**Your task**
Repeat all the records exactly, omitting pictures.

■ ■ ■ ■ ■ ■ ■

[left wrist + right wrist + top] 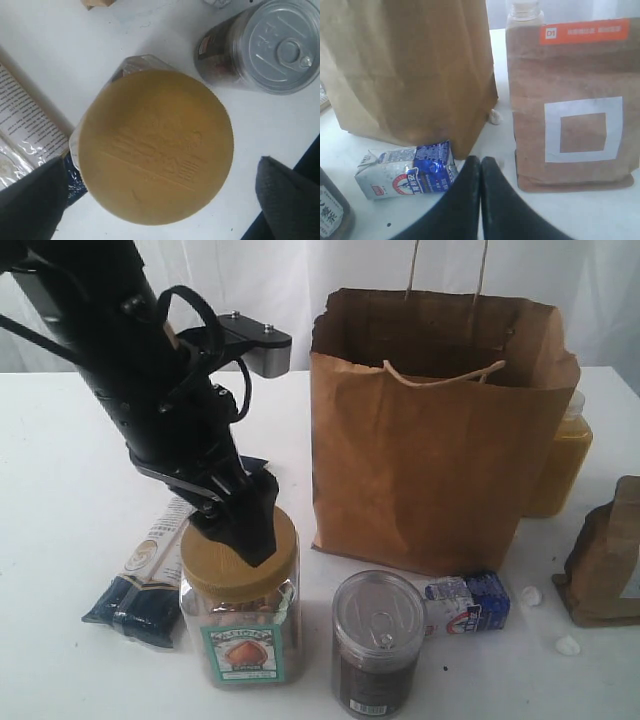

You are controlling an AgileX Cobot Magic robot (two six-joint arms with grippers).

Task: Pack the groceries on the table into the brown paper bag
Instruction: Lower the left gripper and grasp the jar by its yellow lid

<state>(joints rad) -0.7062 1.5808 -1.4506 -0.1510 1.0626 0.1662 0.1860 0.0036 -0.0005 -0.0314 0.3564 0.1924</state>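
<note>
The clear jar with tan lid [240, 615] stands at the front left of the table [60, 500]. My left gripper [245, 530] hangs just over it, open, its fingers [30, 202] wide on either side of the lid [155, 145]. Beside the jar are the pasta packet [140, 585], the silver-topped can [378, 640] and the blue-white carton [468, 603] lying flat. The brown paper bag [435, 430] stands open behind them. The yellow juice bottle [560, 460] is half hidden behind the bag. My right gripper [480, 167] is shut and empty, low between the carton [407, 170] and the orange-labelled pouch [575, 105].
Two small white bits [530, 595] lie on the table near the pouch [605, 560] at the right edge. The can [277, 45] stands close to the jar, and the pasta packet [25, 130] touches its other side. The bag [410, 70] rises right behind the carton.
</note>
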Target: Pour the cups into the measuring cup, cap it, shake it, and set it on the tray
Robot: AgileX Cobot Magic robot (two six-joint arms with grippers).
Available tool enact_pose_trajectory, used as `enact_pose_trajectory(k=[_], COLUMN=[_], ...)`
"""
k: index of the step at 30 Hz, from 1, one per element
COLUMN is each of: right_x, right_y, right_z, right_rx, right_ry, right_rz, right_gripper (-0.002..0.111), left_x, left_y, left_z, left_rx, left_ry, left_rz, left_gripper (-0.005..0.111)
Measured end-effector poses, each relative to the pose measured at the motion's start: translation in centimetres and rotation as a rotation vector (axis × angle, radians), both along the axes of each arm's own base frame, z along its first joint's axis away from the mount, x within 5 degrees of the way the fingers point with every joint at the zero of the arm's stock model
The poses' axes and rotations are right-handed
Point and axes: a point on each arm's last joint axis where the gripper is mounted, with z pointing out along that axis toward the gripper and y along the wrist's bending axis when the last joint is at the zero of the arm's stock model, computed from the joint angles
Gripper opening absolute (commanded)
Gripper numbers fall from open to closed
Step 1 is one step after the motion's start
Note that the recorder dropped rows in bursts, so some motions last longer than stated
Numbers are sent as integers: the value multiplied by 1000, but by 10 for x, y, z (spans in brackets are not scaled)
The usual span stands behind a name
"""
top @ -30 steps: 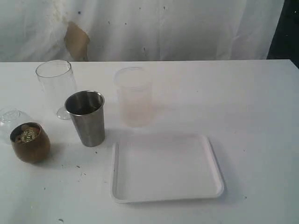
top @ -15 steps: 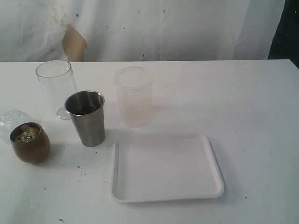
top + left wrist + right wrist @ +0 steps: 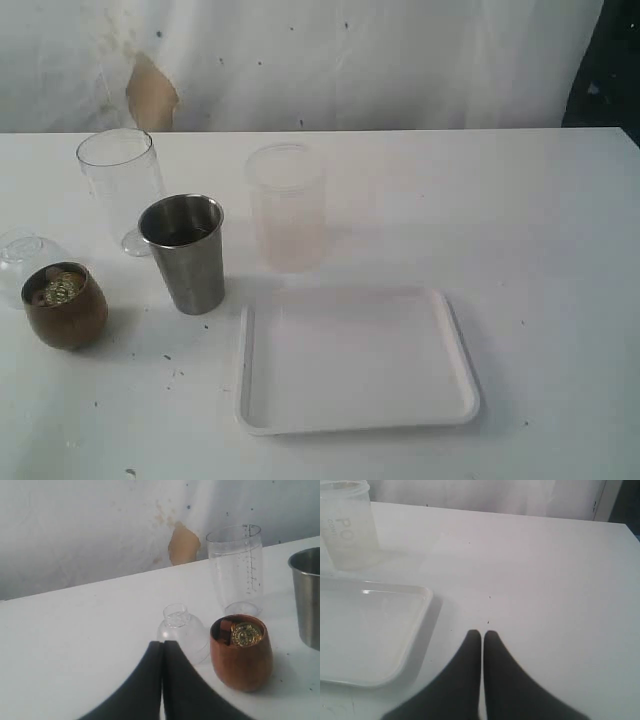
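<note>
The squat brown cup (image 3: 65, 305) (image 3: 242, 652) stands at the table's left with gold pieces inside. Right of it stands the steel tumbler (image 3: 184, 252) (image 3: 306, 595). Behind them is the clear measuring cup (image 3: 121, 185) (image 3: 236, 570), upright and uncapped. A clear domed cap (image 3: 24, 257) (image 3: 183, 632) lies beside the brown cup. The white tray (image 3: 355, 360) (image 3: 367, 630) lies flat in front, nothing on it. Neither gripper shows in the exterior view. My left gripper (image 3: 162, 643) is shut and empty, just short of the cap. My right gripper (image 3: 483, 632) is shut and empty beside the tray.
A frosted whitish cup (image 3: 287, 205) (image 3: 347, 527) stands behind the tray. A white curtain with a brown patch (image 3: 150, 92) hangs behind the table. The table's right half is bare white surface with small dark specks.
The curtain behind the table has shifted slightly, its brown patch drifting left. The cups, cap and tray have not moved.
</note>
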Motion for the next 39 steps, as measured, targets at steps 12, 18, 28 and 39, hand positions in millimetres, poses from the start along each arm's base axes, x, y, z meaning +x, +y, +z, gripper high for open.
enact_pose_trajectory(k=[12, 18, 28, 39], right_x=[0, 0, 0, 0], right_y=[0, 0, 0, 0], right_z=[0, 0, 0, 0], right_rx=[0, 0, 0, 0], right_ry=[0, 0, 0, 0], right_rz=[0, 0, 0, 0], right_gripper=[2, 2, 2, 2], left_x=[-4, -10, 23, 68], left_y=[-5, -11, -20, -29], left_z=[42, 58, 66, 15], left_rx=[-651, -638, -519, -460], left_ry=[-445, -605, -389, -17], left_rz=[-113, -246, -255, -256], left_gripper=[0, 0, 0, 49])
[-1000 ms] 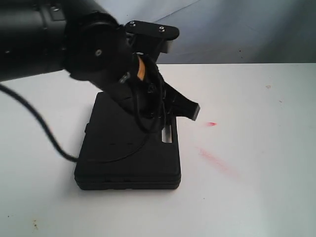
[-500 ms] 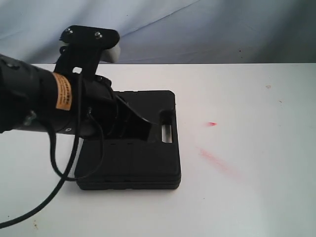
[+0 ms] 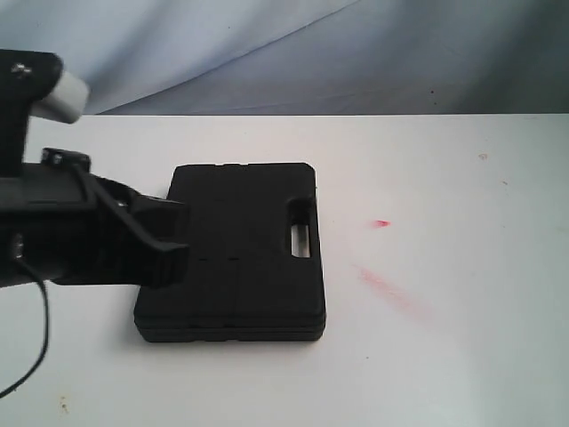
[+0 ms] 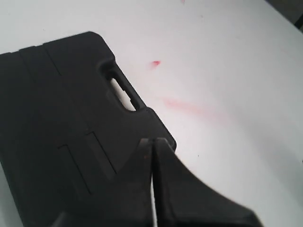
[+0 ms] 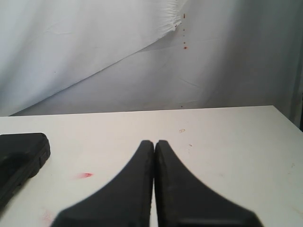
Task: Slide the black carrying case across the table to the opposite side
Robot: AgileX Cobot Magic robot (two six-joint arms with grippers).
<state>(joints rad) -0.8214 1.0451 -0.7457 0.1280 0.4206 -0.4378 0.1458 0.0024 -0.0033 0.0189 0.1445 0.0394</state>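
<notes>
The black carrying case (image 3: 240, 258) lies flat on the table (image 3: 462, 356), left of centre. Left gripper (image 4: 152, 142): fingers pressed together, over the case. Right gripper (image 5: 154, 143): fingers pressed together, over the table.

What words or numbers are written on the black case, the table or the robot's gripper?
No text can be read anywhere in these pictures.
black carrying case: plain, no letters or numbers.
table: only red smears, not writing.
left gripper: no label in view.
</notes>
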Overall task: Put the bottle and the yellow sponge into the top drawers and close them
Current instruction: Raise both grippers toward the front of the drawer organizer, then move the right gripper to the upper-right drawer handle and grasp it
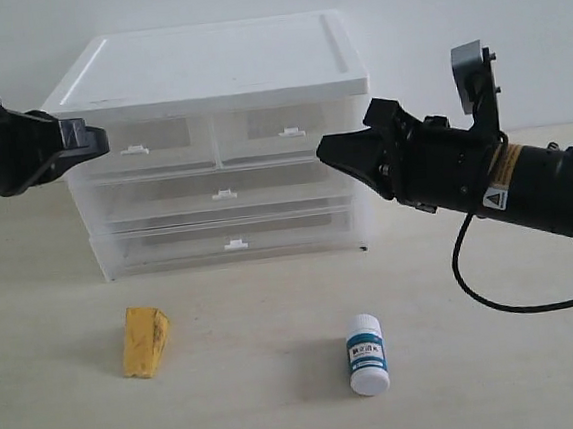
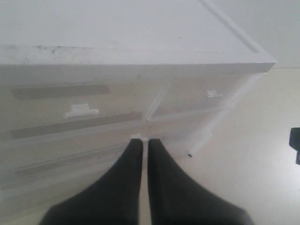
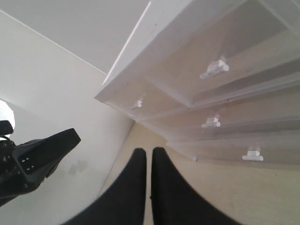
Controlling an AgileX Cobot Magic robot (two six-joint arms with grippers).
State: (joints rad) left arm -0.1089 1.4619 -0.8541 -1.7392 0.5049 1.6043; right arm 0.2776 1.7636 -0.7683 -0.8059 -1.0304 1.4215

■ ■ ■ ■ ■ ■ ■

**Answer to this problem**
[left wrist + right wrist + top] 

You are controlling an AgileX Cobot Magic robot (two six-joint arms with grippers).

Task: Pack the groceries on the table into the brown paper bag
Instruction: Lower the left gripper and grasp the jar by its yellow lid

<state>(joints rad) -0.7062 1.5808 -1.4506 -0.1510 1.0626 0.1662 0.1860 0.0036 -0.0005 -0.0314 0.3564 0.1924</state>
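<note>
The clear jar with tan lid [240, 615] stands at the front left of the table [60, 500]. My left gripper [245, 530] hangs just over it, open, its fingers [30, 202] wide on either side of the lid [155, 145]. Beside the jar are the pasta packet [140, 585], the silver-topped can [378, 640] and the blue-white carton [468, 603] lying flat. The brown paper bag [435, 430] stands open behind them. The yellow juice bottle [560, 460] is half hidden behind the bag. My right gripper [480, 167] is shut and empty, low between the carton [407, 170] and the orange-labelled pouch [575, 105].
Two small white bits [530, 595] lie on the table near the pouch [605, 560] at the right edge. The can [277, 45] stands close to the jar, and the pasta packet [25, 130] touches its other side. The bag [410, 70] rises right behind the carton.
</note>
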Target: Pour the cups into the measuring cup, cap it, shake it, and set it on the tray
Robot: AgileX Cobot Magic robot (two six-joint arms with grippers).
Available tool enact_pose_trajectory, used as `enact_pose_trajectory(k=[_], COLUMN=[_], ...)`
"""
k: index of the step at 30 Hz, from 1, one per element
COLUMN is each of: right_x, right_y, right_z, right_rx, right_ry, right_rz, right_gripper (-0.002..0.111), left_x, left_y, left_z, left_rx, left_ry, left_rz, left_gripper (-0.005..0.111)
Measured end-effector poses, each relative to the pose measured at the motion's start: translation in centimetres and rotation as a rotation vector (axis × angle, radians), both along the axes of each arm's own base frame, z along its first joint's axis away from the mount, x within 5 degrees of the way the fingers point with every joint at the zero of the arm's stock model
The poses' axes and rotations are right-handed
Point and axes: a point on each arm's last joint axis where the gripper is mounted, with z pointing out along that axis toward the gripper and y along the wrist's bending axis when the last joint is at the zero of the arm's stock model, computed from the joint angles
Gripper opening absolute (commanded)
Gripper numbers fall from open to closed
Step 1 is one step after the motion's start
Note that the recorder dropped rows in bursts, so some motions last longer than stated
Numbers are sent as integers: the value multiplied by 1000, but by 10 for x, y, z (spans in brackets are not scaled)
The usual span stands behind a name
"""
top @ -30 steps: 
top @ -15 steps: 
top + left wrist + right wrist @ +0 steps: 
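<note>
The squat brown cup (image 3: 65, 305) (image 3: 242, 652) stands at the table's left with gold pieces inside. Right of it stands the steel tumbler (image 3: 184, 252) (image 3: 306, 595). Behind them is the clear measuring cup (image 3: 121, 185) (image 3: 236, 570), upright and uncapped. A clear domed cap (image 3: 24, 257) (image 3: 183, 632) lies beside the brown cup. The white tray (image 3: 355, 360) (image 3: 367, 630) lies flat in front, nothing on it. Neither gripper shows in the exterior view. My left gripper (image 3: 162, 643) is shut and empty, just short of the cap. My right gripper (image 3: 483, 632) is shut and empty beside the tray.
A frosted whitish cup (image 3: 287, 205) (image 3: 347, 527) stands behind the tray. A white curtain with a brown patch (image 3: 150, 92) hangs behind the table. The table's right half is bare white surface with small dark specks.
The curtain behind the table has shifted slightly, its brown patch drifting left. The cups, cap and tray have not moved.
</note>
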Motion for the next 39 steps, as measured, targets at steps 12, 18, 28 and 39, hand positions in millimetres, poses from the start along each arm's base axes, x, y, z meaning +x, +y, +z, gripper high for open.
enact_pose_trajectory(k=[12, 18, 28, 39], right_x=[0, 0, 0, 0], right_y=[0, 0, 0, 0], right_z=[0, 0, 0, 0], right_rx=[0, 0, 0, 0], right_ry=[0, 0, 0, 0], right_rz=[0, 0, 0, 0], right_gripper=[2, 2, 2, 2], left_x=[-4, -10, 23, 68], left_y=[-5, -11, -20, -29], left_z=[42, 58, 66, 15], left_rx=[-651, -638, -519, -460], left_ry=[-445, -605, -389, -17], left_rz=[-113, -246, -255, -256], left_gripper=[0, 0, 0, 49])
[-1000 ms] 
[-500 ms] 
[+0 ms] 
[+0 ms] 
[+0 ms] 
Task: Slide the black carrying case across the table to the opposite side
Robot: AgileX Cobot Magic robot (two six-joint arms with grippers).
<state>(joints rad) -0.8214 1.0451 -0.7457 0.1280 0.4206 -0.4378 0.1458 0.0024 -0.0033 0.0189 0.1445 0.0394</state>
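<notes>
The black carrying case (image 3: 240, 258) lies flat on the table (image 3: 462, 356), left of centre. Left gripper (image 4: 152, 142): fingers pressed together, over the case. Right gripper (image 5: 154, 143): fingers pressed together, over the table.

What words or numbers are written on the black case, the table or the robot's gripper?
No text can be read anywhere in these pictures.
black carrying case: plain, no letters or numbers.
table: only red smears, not writing.
left gripper: no label in view.
</notes>
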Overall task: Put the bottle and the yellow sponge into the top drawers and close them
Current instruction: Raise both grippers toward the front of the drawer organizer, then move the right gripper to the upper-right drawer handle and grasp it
Controlling an AgileX Cobot Magic robot (two six-joint arms with grippers).
State: (joints rad) left arm -0.1089 1.4619 -0.8541 -1.7392 0.5049 1.6043; right arm 0.2776 1.7636 -0.7683 -0.8059 -1.0304 1.4215

No more output will be given for this exercise.